** Opening Provided material block **
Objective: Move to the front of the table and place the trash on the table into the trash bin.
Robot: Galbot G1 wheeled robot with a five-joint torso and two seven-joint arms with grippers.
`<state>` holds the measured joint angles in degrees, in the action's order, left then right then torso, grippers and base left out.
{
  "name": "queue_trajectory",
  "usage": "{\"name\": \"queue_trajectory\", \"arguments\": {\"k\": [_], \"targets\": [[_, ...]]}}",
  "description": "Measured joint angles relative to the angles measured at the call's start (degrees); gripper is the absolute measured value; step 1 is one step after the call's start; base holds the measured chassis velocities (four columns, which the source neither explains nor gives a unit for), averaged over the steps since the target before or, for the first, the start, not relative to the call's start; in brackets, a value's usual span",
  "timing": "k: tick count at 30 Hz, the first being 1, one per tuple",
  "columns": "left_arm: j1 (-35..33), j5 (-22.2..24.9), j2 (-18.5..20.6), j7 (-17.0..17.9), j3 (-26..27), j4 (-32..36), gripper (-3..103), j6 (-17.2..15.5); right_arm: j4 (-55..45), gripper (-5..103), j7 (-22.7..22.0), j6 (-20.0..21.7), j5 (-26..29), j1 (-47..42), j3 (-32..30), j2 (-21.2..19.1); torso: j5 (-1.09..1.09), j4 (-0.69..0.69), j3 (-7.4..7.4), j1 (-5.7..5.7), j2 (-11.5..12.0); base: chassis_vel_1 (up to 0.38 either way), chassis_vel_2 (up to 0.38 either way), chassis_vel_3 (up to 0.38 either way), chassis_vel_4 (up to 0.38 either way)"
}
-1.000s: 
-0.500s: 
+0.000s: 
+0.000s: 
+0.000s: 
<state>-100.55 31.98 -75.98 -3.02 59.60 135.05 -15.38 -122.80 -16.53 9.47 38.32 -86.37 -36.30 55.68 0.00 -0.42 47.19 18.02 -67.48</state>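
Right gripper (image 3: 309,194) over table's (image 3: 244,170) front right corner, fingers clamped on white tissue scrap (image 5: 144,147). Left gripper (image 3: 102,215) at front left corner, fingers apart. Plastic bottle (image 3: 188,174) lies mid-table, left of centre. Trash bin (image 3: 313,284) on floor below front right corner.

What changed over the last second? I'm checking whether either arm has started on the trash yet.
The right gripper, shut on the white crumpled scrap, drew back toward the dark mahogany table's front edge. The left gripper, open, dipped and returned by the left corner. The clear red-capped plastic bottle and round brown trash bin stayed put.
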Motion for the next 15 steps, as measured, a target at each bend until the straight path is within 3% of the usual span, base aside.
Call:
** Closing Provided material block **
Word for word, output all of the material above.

(Your solution)
Objective: Move to the front of the table and place the trash on the table into the trash bin.
Robot: Galbot G1 wheeled robot with a five-joint torso and two seven-joint arms with grippers.
`<state>` holds the measured joint angles in degrees, in the action's order, left then right then torso, grippers and base left out.
{
  "name": "queue_trajectory",
  "usage": "{\"name\": \"queue_trajectory\", \"arguments\": {\"k\": [_], \"targets\": [[_, ...]]}}",
  "description": "Measured joint angles relative to the angles measured at the call's start (degrees); gripper is the absolute measured value; step 1 is one step after the call's start; base holds the measured chassis velocities (four columns, which the source neither explains nor gives a unit for), averaged over the steps since the target before or, for the first, the start, not relative to the call's start; in brackets, a value's usual span",
  "timing": "k: tick count at 30 Hz, the first being 1, one per tuple",
  "columns": "left_arm: j1 (-35..33), j5 (-22.2..24.9), j2 (-18.5..20.6), j7 (-17.0..17.9), j3 (-26..27), j4 (-32..36), gripper (-3..103), j6 (-17.2..15.5); right_arm: j4 (-55..45), gripper (-5..103), j7 (-22.7..22.0), j6 (-20.0..21.7), j5 (-26..29), j1 (-47..42), j3 (-32..30), j2 (-21.2..19.1); torso: j5 (-1.09..1.09), j4 (-0.69..0.69), j3 (-7.4..7.4), j1 (-5.7..5.7), j2 (-11.5..12.0); base: chassis_vel_1 (up to 0.38 either way), chassis_vel_2 (up to 0.38 either way), chassis_vel_3 (up to 0.38 either way), chassis_vel_4 (up to 0.38 either way)"
}
-1.000s: 
-0.500s: 
+0.000s: 
+0.000s: 
+0.000s: 
<state>-100.55 31.98 -75.98 -3.02 59.60 135.05 -15.38 -122.80 -16.53 9.47 38.32 -86.37 -36.30 55.68 0.00 -0.42 47.19 18.02 -67.48</state>
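Right gripper (image 3: 309,194) over table's (image 3: 244,170) front right corner, fingers clamped on white tissue scrap (image 5: 144,147). Left gripper (image 3: 102,215) at front left corner, fingers apart. Plastic bottle (image 3: 188,174) lies mid-table, left of centre. Trash bin (image 3: 313,284) on floor below front right corner.

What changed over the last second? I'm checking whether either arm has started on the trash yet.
The right gripper, shut on the white crumpled scrap, drew back toward the dark mahogany table's front edge. The left gripper, open, dipped and returned by the left corner. The clear red-capped plastic bottle and round brown trash bin stayed put.
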Motion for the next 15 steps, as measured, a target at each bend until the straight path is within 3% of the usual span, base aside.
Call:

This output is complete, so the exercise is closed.